Brandevoort is a suburb of Helmond. The part which is yet to be developed – De Marke, on the northside of the railway – has been chosen to be the place for a living lab for tomorrow’s city. In a green environment, on the edge of Helmond en Eindhoven, with a train station and direct bike paths towards the city centres. The Automotive Campus, the Food Tech Campus and several knowledge institutions are literally around the corner.
The houses in the smart district are estimated to become 10,000 to 20,000 euros more expensive than an old fashioned house. That will partly be paid by the experimenting government, but also the inhabitants will have to contribute. “In exchange for more comfort and the possibility to earn back the money some day by for example being more energy efficient.”
Brainport Smart District will not be a toy for technicians, promises Schwiebert. “Of course we would like to introduce all sorts of smart techniques, but still having a connection between several fields of expertise, within the TU/e as well as outside of it.”
The university specially set up a human technology interaction centre for this, that has to make sure that there is a connection between technology and society. Areas involved in the project from the TU/e are mobility, energy, health and data science. Also a connection with the ‘road maps’ around smart society Eindhoven have now been set up:
- Water and green
According to Schwiebert it is relatively new for the university to be engaged in applied research through living labs. The society is developing, just like the city and the university. Hence this choice. Testing is an important part of the smart cities program. These sorts of projects can’t merely be based on theory and fundamental research. We also want to involve the users. The connection to society also requires us to link technology to social sciences. That’s why agreements have been made with Tilburg University.”
The next few months, Schwiebert and his team will especially be working on consulting. In collaboration with “a big international research and management agency” (Schwiebert does not want to mention the name yet) there will be a consultation with all stakeholders. “That way we hope to analyse the target groups well, identify consequences and to find out what technologies we can realise. Schools, inhabitants, companies, shops, and so on, we have to involve them with the plan as early as possible. And we also especially have to look at how they can mutually be connected. That will definitely take half a year. That may sound like a long time, but it is necessary, because you can only do this once.”
The development of the district will take an estimated three to four years, after which the ‘smart reconciliation’ will also take one or two years. In roughly five years the first people will move into the district. The exact time is still dependent on many factors. And even then it is still questionable whether the district will be “integrally smart” (on all parts of the road maps) or just on a few aspects. “We will only find out when we’re there.”

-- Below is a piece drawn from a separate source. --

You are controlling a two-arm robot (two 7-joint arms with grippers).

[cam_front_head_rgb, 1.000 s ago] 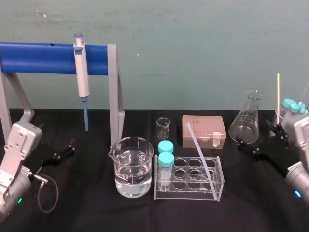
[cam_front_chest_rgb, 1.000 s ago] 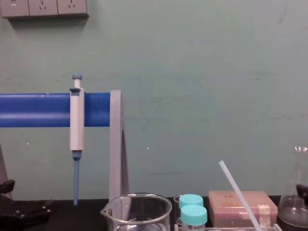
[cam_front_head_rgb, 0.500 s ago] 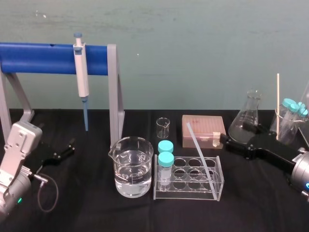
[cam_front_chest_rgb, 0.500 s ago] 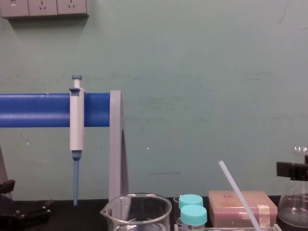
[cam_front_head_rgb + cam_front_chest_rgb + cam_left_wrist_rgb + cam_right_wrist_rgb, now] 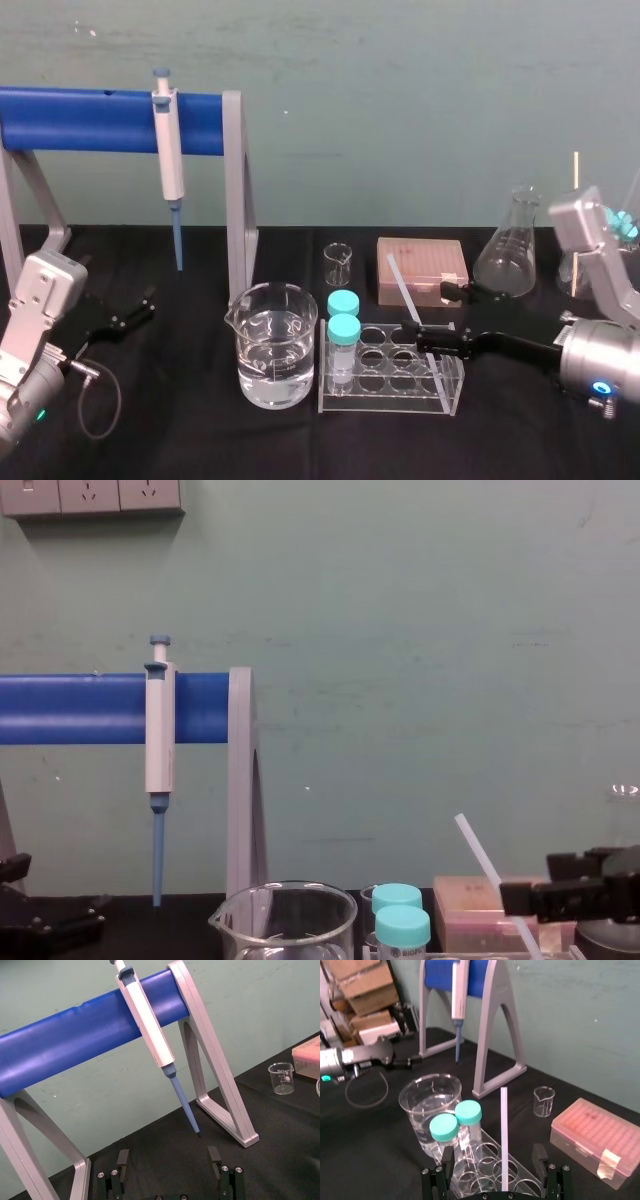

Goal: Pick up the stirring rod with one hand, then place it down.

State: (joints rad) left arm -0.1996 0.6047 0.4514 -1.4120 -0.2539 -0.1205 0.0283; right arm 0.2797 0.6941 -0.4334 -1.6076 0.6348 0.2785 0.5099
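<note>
- Closing on the stirring rod [image 5: 405, 290] looks like the step in hand. In the head view the right pincer [image 5: 438, 314] straddles it, fingers apart, where it leans in the tube rack [image 5: 385, 398]. Squeeze squarely, then lift along its slant.
- Right wrist view: the rod sits between the spread fingers, and the teal-capped tubes [image 5: 468, 1112] and beaker [image 5: 417, 1110] stand just beside, easy to knock.
- Chest view: the rod's upper end rises above the pincer.
- Left wrist view: the left pincer [image 5: 168, 1157], fingers apart, idles near the pipette [image 5: 150, 1030].
</note>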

But even if everything works out, it is already known that this district will never be finished. “You can’t finish a smart district. Because then you’re not smart anymore. The technology continues to develop itself and we will also see examples in foreign countries that we will want to use. We want to be a learning city. Besides, we must always leave a part of the elaboration to be evaluated by the future user. The usage of interior, exterior, the interaction between the two; the inhabitants will have to make their own choices in that.”
In every smart city discussion the word ‘privacy’ comes up. Schwiebert knows all about it and says that exactly for that reason, the non-technical areas as well as the users are involved in the decision making in an early stage. “Once again: that is not something that is imposed by us. At the same time I would like to emphasize that we, as a knowledge institution, don’t have an opinion about privacy; our job is to share the current state of the technology with the society in the best way we can. We are going to come across many things that we are going to have to look at together when it comes to challenges and solutions.”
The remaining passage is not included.